As such, data stories should resonate “intellectually and emotionally with an audience” (Waisberg, March 2014).  While data stories are often a “dynamic form of persuasion” in an educational and “conformational” sense, the creators of such data visualizations cannot censor the data (Stikeleather, 2013) or otherwise contravene professional ethics in data handling.  Aesthetically, data stories are supposed to be simple and clear vs. ornate.  

Still, all who create data visualizations have a limited palette and constrained technologies through which to share information. It helps to be aware of those who will be using the data, controlling against unintended or malicious usage, and understanding how the smaller data story may be understood against larger narratives in the social environment.  

To package data in an engaging and exploratory way, “data designers” are to consider the knowledge (“correct and incorrect”) and the attitudes of their audience and meet the informational needs of data story consumers in five groups:  novice, generalist, managerial, expert, and executive:  

Novice: first exposure to the subject, but doesn’t want oversimplification
Generalist: aware of the topic, but looking for an overview understanding and major themes
Managerial: in-depth, actionable understanding of intricacies and interrelationships with access to detail
Expert: more exploration and discovery and less storytelling with great detail
Executive: only has time to glean the significance and conclusions of weighted probabilities.” (Stikeleather, 2013) 

Origin of “Data Story”

This term “data story” may be derived from prior terms “data journalism” (2009) and “database journalism” (2006), but it is not currently clear where “data story” originated.  

A perusal of the Google Books Ngram Viewer shows that the term “data story” has appeared in English language texts for years but sparked in 1903 – 1910 and then from 1955 on through 2000 (the end date of the particular corpus).  


IFrame 2:  “Data Story” in the Google Books Ngram Viewer 

A Google Search results in 553,000 results for “data story” (in quotes).  On SlideShare, there are 1.6 million results for <data story> and 653 for “data story” (in quotes).  Data stories are available across a range of professional news sites, blogs, academic and other publisher sites, and other information providers.  

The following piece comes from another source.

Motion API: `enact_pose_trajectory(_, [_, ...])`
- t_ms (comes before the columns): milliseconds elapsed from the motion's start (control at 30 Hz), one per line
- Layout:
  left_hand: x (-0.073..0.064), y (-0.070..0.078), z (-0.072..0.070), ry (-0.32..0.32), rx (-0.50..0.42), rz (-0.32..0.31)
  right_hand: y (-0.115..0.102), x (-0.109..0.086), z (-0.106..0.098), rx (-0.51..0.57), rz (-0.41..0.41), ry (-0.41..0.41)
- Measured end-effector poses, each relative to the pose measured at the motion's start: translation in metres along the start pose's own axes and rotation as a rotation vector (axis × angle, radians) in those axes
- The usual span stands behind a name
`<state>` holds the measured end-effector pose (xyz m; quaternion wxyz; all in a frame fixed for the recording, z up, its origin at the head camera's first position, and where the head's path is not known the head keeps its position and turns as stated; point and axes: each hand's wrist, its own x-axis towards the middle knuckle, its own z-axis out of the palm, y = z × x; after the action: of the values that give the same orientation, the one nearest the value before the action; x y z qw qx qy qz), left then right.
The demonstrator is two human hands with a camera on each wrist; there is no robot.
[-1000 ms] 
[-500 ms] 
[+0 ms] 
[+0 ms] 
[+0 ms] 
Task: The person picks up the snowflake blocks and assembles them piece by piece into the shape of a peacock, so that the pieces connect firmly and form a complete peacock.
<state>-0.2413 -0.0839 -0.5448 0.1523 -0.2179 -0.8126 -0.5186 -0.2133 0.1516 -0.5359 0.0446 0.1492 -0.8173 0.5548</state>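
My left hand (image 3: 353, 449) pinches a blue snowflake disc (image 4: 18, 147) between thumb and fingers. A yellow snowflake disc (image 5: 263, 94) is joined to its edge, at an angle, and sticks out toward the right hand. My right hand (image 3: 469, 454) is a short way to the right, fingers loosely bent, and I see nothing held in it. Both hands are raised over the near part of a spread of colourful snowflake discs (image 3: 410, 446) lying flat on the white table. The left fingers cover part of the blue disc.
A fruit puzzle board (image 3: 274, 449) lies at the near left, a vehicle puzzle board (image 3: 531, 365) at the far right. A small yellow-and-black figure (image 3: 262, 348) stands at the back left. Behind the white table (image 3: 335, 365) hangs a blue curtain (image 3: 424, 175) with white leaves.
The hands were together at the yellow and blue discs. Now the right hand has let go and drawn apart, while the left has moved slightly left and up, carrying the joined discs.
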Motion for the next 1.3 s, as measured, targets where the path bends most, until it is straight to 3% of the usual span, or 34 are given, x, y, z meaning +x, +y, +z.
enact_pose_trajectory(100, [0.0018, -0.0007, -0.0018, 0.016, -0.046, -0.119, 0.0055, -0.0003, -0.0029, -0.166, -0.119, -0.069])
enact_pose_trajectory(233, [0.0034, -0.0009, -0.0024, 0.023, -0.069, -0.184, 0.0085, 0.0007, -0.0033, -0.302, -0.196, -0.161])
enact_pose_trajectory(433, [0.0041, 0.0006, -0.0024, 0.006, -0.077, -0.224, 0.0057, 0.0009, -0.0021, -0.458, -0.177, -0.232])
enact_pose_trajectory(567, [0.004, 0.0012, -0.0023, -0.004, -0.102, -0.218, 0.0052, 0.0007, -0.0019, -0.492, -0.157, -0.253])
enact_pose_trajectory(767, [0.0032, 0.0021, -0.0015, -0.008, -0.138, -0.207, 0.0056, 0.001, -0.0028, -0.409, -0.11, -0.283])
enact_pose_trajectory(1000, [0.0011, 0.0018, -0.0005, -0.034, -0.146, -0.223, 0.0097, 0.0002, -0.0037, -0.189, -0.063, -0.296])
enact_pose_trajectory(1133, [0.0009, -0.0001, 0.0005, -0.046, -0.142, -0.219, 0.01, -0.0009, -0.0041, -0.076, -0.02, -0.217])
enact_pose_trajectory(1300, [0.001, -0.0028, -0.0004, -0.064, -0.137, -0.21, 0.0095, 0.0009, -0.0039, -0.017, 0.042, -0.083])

It turns out that using a narrative structure to deliver data and using data to deliver a story are an effective strategy.  Data implies rigor, empiricism, logic, and scientific-based skepticism. Story implies connection with the human reader.  

Figure 1:  Data Stories by the Numbers

Data Stories in Instructional Design

In the design of online learning, data stories are used now and again.  Sometimes, they are used to show system dynamics in interactive simulations (such as in the life sciences).  Sometimes, they are used to show patterns in time (such as in history and political science).  Data stories may be used predictively, to show trends or social phenomena, and to suggest interventions.  Data visualizations are harnessed to identify patterns in text corpora (in linguistics, in language studies, and other fields).  Data stories are used to support data analytics methods, particularly those that are amenable to visual expression (like network analysis).  Data stories appear across the curriculums to various ends.  

Some of the most common underlying data visualization types in data stories used in academia include the following:  geographical maps, tables, line charts, bar charts, timelines, cluster diagrams, and others.  These data visualizations may be incorporated into web pages, virtual games, slideshows, and digital learning objects.  Oftentimes, one package may contain a number of different types of data visualizations.  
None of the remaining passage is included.